For the first few days after your little one is born, your body produces colostrum in minimal amounts. Your milk doesn’t come in until days two, three, or even four after your baby is born. The first days and weeks of taking care of a newborn and figuring out breastfeeding is a significant adjustment period. It may be nice to get the hang of breastfeeding before you introduce a pump and incorporate that into your schedule. Your immediate focus once your baby arrives is not to start building a freezer stash from day one. Give yourself some time to get the hang of breastfeeding. Knowing the ins and outs of breastfeeding will set you up to be a pro with pumping and making the two work together.

Define Your Goals for Building a Stash

Building a stash of milk and having that insurance policy in your freezer may sound really appealing. Before you start, think about why you want a stash of milk and how much you are looking to have stocked up. You do not want to go through the trouble of stockpiling gallons of milk if it is just going to sit there and expire.
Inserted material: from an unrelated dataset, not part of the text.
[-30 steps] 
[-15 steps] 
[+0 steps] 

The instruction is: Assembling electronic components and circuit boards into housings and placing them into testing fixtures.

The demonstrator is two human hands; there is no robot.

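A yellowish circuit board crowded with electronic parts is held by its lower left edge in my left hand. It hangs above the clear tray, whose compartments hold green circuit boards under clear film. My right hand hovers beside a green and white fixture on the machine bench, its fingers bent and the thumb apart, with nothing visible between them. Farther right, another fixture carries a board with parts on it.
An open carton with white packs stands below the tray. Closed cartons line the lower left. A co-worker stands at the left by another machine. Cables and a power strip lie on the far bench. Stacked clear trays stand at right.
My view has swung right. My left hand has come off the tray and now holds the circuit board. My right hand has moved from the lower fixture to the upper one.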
Pumping is work, and you want the time and energy to be worth it. It is also a good idea to reevaluate this goal as time goes on.

How to Start Building a Stash

The best way to build up a stash is to start pumping once or twice a day right after breastfeeding your baby. Perhaps the easiest way to do this is to pump after the first morning feeding. If your little one wakes up at 5:00 for milk, feed them, and then pump. This may be tough if you aren’t an early riser, but your supply tends to be greatest first thing in the morning.
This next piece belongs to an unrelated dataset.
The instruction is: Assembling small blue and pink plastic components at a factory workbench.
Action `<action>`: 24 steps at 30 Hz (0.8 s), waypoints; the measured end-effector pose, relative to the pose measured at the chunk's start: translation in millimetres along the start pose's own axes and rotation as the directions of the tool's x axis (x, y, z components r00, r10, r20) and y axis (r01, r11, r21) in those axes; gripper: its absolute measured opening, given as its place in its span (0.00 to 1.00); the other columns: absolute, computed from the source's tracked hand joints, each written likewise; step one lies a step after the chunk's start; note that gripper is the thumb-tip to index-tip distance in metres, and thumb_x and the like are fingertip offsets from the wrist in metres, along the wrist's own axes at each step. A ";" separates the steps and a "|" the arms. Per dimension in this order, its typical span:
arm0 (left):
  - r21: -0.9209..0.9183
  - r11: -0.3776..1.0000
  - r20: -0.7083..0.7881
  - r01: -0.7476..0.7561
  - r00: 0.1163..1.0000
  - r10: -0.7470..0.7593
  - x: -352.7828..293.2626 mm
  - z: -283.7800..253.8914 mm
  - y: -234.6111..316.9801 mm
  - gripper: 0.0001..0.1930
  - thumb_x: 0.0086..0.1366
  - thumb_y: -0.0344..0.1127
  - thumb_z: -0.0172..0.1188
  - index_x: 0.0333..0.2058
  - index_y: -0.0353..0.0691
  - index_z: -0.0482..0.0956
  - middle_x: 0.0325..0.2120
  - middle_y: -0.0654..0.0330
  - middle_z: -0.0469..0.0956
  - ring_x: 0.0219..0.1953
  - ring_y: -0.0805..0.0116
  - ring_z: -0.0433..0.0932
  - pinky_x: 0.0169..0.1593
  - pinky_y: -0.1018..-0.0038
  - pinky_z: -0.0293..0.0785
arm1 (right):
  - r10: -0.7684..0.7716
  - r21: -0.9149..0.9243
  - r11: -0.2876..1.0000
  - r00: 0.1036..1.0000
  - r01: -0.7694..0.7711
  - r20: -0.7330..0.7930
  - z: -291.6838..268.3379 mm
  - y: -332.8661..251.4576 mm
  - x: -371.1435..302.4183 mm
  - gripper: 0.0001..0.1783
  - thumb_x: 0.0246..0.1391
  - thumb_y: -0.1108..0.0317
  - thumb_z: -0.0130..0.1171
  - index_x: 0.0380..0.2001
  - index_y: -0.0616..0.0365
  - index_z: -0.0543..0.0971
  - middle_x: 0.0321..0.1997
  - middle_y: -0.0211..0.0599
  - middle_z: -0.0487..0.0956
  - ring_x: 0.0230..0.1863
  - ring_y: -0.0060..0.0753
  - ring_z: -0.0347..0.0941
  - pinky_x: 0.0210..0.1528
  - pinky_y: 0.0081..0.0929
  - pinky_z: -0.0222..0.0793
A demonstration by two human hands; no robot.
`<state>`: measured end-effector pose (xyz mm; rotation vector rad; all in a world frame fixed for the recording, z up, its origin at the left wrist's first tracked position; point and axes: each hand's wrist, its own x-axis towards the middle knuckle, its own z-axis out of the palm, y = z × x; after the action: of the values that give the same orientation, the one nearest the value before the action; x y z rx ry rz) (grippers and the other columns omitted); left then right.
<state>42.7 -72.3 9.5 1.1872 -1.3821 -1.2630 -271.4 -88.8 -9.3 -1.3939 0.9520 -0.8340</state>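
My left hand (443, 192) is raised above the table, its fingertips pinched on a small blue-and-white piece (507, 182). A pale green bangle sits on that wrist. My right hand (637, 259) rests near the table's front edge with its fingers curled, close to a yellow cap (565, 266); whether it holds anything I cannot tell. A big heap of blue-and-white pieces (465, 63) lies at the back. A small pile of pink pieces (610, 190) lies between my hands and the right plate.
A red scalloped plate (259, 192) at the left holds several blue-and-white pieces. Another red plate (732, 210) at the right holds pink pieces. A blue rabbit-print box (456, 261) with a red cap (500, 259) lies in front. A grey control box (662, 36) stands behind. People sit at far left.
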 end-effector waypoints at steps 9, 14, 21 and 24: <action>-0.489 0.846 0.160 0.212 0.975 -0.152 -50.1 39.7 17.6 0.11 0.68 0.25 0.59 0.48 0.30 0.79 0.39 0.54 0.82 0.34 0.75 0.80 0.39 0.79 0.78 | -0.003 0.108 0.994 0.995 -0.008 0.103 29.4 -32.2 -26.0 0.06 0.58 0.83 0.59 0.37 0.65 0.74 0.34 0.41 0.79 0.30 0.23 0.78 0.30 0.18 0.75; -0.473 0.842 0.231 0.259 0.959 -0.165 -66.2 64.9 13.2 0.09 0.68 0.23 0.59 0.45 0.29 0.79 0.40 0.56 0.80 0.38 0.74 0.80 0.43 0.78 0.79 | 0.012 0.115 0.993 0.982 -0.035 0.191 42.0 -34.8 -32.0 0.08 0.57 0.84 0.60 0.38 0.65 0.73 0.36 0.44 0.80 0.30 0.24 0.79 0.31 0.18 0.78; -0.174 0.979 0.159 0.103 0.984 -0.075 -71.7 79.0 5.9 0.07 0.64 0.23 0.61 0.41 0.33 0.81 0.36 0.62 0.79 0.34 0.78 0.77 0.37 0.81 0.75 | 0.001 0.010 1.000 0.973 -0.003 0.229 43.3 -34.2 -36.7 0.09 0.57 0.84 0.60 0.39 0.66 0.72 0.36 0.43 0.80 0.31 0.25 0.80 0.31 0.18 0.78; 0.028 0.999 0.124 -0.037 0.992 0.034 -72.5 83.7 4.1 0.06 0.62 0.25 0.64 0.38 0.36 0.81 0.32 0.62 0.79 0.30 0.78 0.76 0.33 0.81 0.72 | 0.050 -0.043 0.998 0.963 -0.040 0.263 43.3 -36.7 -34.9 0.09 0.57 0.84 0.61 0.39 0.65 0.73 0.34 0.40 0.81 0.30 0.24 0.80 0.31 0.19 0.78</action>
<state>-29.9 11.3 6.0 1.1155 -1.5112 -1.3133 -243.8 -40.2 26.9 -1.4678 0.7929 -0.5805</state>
Don’t panic if you do not pump very much at first. Your baby did just eat, so don’t expect to fill up a couple of bottles. Even if it is just an ounce or less, your body will increase milk production when you are consistent about this. Before you know it, you will be pumping a lot more every morning after that first feeding. What you are doing is essentially telling your body, keep producing this extra milk at this time every day.
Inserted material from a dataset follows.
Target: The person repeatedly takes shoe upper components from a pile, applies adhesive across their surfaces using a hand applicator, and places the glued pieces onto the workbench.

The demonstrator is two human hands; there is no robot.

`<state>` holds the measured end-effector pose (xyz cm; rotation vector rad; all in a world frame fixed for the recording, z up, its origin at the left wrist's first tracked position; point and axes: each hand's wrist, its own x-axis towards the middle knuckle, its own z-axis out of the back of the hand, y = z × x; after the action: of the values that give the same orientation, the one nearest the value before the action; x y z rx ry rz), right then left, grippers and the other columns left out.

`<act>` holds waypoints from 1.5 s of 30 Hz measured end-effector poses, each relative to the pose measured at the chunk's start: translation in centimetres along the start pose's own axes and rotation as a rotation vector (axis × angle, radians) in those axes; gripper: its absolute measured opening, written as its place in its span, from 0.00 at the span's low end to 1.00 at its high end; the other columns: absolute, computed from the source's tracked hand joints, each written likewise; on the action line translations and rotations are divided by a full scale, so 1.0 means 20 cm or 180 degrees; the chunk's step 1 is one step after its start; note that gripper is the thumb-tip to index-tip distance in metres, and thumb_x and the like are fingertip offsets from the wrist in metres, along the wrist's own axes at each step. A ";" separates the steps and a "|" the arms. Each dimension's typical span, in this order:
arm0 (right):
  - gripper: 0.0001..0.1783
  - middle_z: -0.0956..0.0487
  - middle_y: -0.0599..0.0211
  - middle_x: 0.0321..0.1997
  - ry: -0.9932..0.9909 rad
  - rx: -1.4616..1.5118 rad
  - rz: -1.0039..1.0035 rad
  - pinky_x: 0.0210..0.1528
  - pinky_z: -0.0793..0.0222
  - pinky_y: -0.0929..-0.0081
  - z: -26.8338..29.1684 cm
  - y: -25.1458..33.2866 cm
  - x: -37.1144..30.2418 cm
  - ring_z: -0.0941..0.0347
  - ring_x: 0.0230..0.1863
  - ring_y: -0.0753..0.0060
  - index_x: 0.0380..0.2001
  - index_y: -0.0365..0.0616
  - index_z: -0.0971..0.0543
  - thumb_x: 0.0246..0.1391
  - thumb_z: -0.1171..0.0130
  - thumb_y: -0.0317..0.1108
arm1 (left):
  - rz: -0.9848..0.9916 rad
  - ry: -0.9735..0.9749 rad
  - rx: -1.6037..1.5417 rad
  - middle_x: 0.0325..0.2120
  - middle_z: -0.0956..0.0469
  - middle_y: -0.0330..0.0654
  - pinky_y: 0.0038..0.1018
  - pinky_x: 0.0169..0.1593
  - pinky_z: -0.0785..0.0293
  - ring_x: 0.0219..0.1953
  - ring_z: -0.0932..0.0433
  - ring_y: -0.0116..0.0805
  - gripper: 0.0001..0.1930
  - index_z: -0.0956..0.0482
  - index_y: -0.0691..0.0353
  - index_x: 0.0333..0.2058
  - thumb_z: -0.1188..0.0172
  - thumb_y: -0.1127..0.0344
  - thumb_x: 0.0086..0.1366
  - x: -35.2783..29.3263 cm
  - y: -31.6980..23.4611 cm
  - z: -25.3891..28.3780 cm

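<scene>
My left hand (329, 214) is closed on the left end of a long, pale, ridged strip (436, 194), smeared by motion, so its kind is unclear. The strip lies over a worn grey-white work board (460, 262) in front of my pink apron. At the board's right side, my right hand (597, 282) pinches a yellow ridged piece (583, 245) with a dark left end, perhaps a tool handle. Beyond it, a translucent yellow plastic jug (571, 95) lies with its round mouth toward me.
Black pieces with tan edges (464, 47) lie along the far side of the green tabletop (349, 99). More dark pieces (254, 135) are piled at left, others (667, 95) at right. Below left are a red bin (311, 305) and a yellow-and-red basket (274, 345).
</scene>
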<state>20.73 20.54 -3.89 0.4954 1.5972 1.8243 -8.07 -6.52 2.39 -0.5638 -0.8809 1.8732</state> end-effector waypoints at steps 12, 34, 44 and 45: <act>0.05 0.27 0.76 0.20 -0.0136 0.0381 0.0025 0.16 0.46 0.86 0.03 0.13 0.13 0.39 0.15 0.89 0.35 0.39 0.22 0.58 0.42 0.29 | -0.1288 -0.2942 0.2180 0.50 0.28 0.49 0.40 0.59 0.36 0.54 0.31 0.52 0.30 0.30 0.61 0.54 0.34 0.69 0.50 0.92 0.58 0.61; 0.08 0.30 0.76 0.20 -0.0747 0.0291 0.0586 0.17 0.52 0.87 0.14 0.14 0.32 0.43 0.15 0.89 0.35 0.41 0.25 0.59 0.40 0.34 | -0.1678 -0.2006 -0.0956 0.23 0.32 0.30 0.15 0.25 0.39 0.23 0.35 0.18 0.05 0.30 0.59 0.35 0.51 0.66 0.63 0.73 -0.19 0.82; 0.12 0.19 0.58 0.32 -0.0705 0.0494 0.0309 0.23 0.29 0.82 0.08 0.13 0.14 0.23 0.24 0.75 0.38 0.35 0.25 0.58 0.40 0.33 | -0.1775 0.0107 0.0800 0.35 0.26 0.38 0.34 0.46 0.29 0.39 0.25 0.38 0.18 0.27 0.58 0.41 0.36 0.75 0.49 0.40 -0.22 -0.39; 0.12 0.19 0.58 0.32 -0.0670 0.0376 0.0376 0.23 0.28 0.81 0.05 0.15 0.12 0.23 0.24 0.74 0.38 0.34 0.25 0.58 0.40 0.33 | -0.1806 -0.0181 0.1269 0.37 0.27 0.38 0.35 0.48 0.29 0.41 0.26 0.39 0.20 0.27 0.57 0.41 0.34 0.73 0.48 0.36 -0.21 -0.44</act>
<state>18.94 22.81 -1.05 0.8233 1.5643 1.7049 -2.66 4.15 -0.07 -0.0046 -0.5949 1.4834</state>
Using this example, if you pump two ounces every morning in a month, you would have a stash of 60 ounces (1.75 liters) of milk, which is 12 or more feedings. If you pump four ounces in a month, you would have 120 ounces (3.5 liters) which is 24 feedings or more depending on how much milk your baby is drinking in each feeding. That is a lot of milk! This is based on a feeding being 5 ounces (150 mL). If your baby is drinking less than this, it would, of course, equate to more meals.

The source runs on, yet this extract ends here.